- Korean Grand Prix
Korea's long-term headachesMartin Williamson September 15, 2010
With less than six weeks to go before the inaugural Korean Grand Prix, the headlines surrounding the event all continue to be dominated by the readiness of the circuit. While the race is almost certain to go ahead - the finances of the sport dictate that - there are short and long-term concerns about the whole venture.
Everything was due to be finished in July, 32 months after construction began, but labourers are still frantically working to ensure everything is completed in time.
"It will be ready, it's a must," Jason Cho, the man in charge of the Korean International Circuit, told AP this week. "If we don't finish then we don't have an event so it will be done in ten days."
Cho is also ready with reasons why things are so behind. "There's been a lot of rain compared to most years and all this land was all wetland and we had to take all the water out first … 70% of the work was because of hardening the land. If it was just regular land, we could have done it in a year. That made it more technical.
"We don't have experience in Korea of building tracks up to F1 standard. If there had been a manual of guidelines to follow, it would have made our work much easier and we would have finished sooner."
Even if the race goes ahead, the worries are not over. There are increasing concerns being voiced about the level of support for a grand prix in Korea in general, and in such a remote part of the country in particular. Some other new circuits have been overshadowed by poor attendances, and critics claim Korea will be no different.
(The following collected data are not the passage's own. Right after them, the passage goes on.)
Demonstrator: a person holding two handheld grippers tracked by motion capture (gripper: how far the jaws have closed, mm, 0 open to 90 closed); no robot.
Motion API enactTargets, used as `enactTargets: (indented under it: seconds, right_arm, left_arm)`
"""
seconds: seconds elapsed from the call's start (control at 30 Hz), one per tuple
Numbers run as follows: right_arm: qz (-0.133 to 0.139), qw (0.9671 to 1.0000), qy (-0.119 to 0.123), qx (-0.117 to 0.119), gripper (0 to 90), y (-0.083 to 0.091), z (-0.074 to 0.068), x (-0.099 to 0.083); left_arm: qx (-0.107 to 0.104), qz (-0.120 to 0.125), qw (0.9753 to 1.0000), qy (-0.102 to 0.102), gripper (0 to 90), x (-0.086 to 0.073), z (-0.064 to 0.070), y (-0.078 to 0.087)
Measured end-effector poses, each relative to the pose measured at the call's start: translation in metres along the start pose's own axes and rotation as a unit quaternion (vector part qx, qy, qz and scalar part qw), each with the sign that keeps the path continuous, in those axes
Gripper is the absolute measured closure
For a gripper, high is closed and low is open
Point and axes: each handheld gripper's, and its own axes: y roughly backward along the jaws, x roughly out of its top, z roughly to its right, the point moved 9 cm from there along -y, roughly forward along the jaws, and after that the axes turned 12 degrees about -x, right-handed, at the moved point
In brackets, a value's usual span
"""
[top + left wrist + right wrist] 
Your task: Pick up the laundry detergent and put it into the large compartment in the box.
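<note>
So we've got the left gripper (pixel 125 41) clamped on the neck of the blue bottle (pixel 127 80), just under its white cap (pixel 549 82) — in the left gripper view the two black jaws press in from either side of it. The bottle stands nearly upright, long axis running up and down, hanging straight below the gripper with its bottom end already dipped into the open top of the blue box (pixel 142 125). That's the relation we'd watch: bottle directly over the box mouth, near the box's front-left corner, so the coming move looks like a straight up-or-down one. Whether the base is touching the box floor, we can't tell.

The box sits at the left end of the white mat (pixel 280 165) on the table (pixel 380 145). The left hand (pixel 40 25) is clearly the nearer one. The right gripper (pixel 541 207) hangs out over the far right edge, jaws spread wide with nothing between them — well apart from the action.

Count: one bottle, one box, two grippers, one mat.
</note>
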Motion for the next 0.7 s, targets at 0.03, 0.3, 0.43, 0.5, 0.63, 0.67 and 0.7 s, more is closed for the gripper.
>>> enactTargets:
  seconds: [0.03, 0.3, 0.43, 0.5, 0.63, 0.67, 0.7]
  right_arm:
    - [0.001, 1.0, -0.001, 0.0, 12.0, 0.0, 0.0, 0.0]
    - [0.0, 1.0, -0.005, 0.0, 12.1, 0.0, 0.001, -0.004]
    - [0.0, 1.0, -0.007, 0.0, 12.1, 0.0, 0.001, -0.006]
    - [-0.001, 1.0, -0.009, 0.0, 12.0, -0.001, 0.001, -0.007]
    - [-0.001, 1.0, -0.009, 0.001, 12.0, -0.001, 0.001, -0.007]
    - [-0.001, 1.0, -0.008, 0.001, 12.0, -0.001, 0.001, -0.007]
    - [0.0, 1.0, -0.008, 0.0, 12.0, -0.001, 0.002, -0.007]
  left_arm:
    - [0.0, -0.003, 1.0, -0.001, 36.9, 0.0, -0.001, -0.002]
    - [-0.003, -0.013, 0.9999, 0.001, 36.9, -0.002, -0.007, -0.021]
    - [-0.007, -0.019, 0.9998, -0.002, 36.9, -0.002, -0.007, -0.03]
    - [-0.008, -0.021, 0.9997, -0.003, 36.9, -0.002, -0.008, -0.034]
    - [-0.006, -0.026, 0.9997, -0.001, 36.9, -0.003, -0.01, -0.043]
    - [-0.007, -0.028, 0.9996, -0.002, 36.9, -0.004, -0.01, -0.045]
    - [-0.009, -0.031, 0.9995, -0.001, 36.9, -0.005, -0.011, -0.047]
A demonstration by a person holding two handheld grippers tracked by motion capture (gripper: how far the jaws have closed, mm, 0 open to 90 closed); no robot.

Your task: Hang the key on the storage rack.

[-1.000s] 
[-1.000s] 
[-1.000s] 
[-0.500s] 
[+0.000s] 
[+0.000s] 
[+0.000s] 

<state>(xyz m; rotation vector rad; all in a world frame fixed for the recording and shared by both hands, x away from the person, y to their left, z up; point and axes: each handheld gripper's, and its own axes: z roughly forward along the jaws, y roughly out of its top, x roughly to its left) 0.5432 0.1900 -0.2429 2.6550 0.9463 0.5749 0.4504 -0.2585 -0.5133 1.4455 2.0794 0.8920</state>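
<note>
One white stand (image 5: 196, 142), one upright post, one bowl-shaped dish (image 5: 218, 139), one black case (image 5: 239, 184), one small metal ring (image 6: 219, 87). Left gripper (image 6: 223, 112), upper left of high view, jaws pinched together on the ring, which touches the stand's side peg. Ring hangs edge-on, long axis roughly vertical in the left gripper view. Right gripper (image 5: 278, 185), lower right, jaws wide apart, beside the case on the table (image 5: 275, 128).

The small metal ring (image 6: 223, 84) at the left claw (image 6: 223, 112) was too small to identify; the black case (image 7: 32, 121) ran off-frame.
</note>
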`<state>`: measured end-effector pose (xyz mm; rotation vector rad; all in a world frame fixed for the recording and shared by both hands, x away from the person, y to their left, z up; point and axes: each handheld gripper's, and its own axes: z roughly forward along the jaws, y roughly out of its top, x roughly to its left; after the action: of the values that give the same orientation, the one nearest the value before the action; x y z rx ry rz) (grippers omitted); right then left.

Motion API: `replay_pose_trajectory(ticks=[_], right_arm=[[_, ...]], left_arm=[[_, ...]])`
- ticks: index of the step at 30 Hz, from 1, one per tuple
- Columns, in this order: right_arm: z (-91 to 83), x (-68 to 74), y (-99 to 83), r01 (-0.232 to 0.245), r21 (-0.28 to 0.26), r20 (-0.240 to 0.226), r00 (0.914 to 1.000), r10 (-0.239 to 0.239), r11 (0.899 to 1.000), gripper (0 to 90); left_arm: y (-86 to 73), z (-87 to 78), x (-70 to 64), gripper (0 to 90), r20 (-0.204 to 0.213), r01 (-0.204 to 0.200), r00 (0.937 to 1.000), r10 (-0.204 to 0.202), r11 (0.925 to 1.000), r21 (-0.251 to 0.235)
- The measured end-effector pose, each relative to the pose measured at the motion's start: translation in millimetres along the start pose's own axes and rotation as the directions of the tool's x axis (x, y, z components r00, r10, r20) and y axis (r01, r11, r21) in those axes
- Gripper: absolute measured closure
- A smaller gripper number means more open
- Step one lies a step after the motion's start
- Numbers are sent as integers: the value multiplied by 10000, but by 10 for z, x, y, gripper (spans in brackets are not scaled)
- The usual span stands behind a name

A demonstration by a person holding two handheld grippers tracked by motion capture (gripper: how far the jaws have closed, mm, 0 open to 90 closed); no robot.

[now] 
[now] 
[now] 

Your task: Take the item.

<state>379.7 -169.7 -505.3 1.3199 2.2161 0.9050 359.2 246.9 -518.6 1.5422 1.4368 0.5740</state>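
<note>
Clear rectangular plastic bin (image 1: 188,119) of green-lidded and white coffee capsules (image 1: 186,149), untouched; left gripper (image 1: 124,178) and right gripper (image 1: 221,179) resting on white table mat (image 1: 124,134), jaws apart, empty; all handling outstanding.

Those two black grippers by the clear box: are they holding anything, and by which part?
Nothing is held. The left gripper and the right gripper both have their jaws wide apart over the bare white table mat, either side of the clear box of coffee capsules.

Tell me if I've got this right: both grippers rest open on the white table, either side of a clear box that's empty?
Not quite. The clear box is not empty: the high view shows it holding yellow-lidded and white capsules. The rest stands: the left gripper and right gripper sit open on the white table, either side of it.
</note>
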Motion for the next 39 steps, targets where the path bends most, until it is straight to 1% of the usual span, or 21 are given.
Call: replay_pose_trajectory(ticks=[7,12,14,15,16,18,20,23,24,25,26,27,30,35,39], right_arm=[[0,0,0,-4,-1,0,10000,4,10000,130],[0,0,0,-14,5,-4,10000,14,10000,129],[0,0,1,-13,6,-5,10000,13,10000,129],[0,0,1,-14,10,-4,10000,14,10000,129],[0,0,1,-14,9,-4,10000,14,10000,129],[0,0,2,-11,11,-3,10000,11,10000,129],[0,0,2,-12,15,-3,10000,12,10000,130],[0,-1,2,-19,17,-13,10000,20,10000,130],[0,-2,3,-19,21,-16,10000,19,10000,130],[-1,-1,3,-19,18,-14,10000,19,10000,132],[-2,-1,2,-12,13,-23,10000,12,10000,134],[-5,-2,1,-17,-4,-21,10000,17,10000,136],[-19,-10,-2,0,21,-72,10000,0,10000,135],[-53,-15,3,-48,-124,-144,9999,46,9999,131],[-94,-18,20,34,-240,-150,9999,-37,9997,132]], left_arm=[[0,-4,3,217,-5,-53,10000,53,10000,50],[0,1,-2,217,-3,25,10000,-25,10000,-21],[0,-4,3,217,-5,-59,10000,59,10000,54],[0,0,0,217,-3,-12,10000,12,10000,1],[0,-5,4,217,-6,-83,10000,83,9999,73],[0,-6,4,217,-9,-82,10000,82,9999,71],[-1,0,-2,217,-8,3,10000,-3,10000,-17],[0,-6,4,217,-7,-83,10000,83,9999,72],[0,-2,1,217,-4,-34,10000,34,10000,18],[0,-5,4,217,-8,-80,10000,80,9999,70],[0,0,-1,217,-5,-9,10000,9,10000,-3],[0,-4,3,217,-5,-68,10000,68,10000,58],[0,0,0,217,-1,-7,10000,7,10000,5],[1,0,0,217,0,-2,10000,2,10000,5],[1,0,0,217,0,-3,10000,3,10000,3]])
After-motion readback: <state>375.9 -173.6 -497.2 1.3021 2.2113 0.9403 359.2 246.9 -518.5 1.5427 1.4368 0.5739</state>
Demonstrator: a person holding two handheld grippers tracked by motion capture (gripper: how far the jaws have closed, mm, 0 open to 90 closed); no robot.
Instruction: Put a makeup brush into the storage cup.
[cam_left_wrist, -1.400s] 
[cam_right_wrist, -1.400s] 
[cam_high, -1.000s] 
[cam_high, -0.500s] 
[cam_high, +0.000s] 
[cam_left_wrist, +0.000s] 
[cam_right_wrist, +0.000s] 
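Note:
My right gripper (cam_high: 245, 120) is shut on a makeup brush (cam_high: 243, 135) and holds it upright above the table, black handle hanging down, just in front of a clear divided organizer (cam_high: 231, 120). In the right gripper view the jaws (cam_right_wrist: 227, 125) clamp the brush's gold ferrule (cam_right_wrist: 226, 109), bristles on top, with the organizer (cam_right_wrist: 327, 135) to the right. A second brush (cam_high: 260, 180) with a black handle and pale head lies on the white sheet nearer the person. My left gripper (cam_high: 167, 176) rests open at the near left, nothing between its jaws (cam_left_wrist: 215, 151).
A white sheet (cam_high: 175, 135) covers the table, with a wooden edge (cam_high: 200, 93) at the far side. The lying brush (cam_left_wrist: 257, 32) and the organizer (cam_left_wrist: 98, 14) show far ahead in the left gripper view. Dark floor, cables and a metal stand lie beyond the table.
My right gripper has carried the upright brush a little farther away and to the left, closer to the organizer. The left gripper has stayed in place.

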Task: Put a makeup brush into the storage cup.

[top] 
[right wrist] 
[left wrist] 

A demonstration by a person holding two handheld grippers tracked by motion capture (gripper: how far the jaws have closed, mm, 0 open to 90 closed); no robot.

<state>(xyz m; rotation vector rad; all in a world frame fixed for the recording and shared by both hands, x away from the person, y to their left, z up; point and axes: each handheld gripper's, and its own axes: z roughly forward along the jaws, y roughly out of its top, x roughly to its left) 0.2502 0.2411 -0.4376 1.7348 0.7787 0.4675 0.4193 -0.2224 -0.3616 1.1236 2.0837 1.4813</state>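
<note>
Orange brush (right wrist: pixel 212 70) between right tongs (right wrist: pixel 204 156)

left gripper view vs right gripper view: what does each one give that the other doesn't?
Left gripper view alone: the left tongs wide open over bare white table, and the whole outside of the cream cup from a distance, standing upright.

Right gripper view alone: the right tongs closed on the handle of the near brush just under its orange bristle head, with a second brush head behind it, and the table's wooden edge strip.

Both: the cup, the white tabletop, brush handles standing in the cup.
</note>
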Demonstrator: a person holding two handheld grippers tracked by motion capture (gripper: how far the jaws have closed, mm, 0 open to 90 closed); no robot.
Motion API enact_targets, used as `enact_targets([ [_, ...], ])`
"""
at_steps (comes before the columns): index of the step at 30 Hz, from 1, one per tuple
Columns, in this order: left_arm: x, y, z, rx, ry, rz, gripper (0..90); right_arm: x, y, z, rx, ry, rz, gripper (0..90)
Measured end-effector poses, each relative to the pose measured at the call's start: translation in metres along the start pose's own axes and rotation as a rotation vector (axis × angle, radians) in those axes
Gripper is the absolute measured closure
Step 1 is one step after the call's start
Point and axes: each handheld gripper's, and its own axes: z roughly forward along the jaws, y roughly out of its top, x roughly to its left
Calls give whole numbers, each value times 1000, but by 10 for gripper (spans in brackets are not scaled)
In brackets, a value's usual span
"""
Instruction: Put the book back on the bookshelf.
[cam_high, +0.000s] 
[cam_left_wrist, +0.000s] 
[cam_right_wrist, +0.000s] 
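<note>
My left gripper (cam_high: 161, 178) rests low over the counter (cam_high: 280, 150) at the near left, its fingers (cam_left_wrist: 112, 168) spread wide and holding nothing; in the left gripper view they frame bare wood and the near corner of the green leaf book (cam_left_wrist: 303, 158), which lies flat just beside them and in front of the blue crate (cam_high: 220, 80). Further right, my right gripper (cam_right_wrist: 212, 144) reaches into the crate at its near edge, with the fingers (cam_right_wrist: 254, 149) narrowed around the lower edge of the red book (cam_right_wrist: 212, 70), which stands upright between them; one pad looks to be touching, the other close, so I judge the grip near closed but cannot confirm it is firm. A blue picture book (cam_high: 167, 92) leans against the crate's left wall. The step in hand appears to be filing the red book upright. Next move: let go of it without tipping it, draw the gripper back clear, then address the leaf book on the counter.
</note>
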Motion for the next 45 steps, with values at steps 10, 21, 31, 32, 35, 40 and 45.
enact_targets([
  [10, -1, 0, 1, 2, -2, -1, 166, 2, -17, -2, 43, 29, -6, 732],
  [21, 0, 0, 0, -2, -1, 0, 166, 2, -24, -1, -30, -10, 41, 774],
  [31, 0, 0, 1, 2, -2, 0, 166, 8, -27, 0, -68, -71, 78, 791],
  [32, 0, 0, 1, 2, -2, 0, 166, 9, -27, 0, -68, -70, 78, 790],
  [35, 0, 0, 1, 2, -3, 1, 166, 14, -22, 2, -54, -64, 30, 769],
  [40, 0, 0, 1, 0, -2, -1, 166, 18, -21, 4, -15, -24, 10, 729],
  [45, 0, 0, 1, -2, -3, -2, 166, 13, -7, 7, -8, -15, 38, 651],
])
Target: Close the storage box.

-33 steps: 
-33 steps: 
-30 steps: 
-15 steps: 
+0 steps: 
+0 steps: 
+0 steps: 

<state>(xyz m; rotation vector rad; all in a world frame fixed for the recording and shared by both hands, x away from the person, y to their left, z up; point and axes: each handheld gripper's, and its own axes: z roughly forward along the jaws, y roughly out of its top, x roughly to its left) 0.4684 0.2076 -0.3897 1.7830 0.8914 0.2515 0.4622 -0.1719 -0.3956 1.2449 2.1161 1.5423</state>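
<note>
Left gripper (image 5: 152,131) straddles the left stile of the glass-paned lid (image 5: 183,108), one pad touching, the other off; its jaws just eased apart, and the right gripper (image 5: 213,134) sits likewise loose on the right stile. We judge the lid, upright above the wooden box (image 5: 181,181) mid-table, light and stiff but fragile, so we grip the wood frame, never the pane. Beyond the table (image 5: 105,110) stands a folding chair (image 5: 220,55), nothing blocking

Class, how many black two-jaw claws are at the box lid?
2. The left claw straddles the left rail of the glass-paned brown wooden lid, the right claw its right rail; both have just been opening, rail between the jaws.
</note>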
The fears are given more substance by Peter Baek, the deputy marketing manager, who told AP the current location was not the first choice. "Initially, our CEO wanted to hold it in Seoul and have a night race that they could race on the street," he said. "That was many years ago and it didn't happen.
"Next year will be better and there will be a fan base established in Korea," he added, almost engaging in a preemptive damage-limitation exercise. "We are marketing and promoting the event but people think that it isn't ready."
The organisers refuse to reveal how many tickets have been sold, but the remote site - the nearest big city, Mokpo, is more than four hours away - can only add to the event's lack of appeal. Even if crowds do turn out then that will in turn cause its own difficulties as the infrastructure appears unable to cope with the traffic.
"Transportation-wise, there are obviously not enough planes going down to the Mokpo area," Baek told AP. "During the grand prix there's going to be chartered flights, buses, trains and all sorts of transportation available to the public. It's normally four hours to drive, I wouldn't expect more than four and a half hours even with the traffic."
Although it continues to take F1 to new locations, the FIA's determination to base its decisions on cash almost regardless of other factors - especially the local interest in the sport and the location of the circuits - have left the Formula One roadshow going to some places where grands prix take place against a backdrop of indifference. It's all very well to argue it is taking the sport into to new markets, but shouldn't consolidating the existing ones be equally important?
Assuming the organisers have a workable circuit by the time the FIA inspect later this month, the Korean Grand Prix will go ahead and contractually will remain on the schedule for the next seven years regardless. But you can't but help get the feeling that the hard work will really start when the builders leave.